9th Comptroller and Auditor General of India
- In office 15 March 1996 – 14 March 2002
- Preceded by: C. G. Somiah
- Succeeded by: V. N. Kaul

= V. K. Shunglu =

Indian Administrative Service Officer

V. K. Shunglu served as the ninth Comptroller and Auditor General of India. He is a 1962 batch Indian Administrative Service officer from the Madhya Pradesh cadre. He is a recipient of the Padma Bhushan in 2019 for his contribution to the civil services.

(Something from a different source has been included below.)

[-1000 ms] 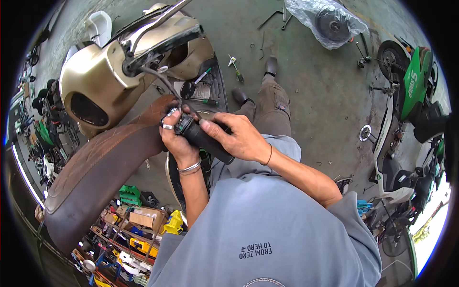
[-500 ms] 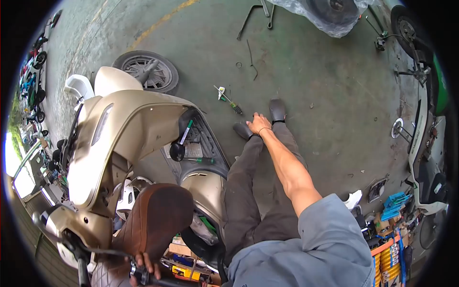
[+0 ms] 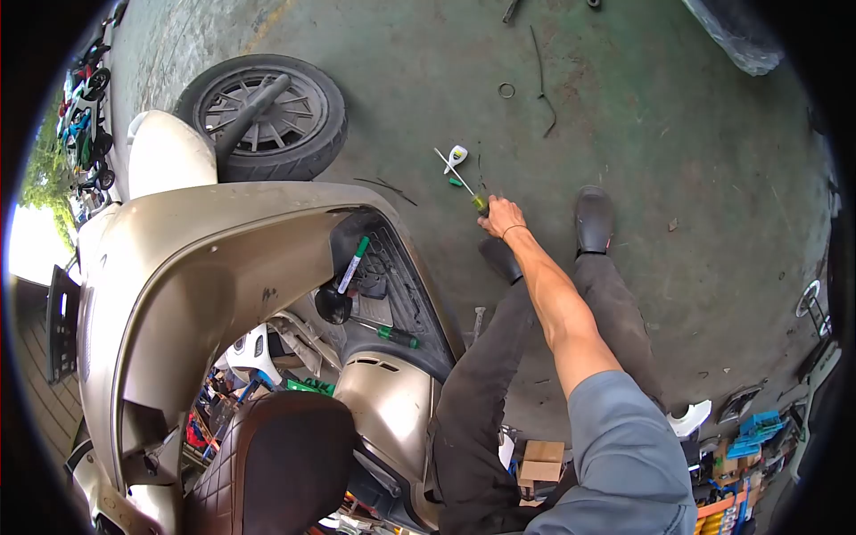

==Early life and education==
Shunglu graduated with a bachelor's degree (honours) in economics from St. Stephen's College, Delhi in 1959, and received his master's degree in history from the University of Delhi in 1961.

==Career==
Shunglu joined the Indian Administrative Service in 1962 from the Madhya Pradesh cadre. He has worked as Special Secretary in the Power ministry in 1993 and as Secretary, Health and Family Welfare in 1994. He also served as the Secretary, Department of Industrial Policy and Promotion in 1995 and as a member of the Foreign Investment Promotion Board. He was appointed as the 9th Comptroller and Auditor General of India in 1996 and served in the position till his retirement in 2002.

==Post-retirement==
He is among the founding members of the India Rejuvenation Initiative, an anti-corruption forum formed by retired bureaucrats. He has also been a member of many committees including the inquiry commission into the Commonwealth Games scandal and the Shunglu Committee which examined charges of irregularities in government appointments in the state of Delhi. He also headed the committee to assess the rehabilitation of people displaced by the construction of the Sardar Sarovar Dam and the committee to look into the proposal by Indian Institutes of Managements for increasing their fees. He is a member of and is the Current chairman of Delhi Public School Society since 2014. He was conferred the Padma Bhushan in 2019 for his contributions to the civil services.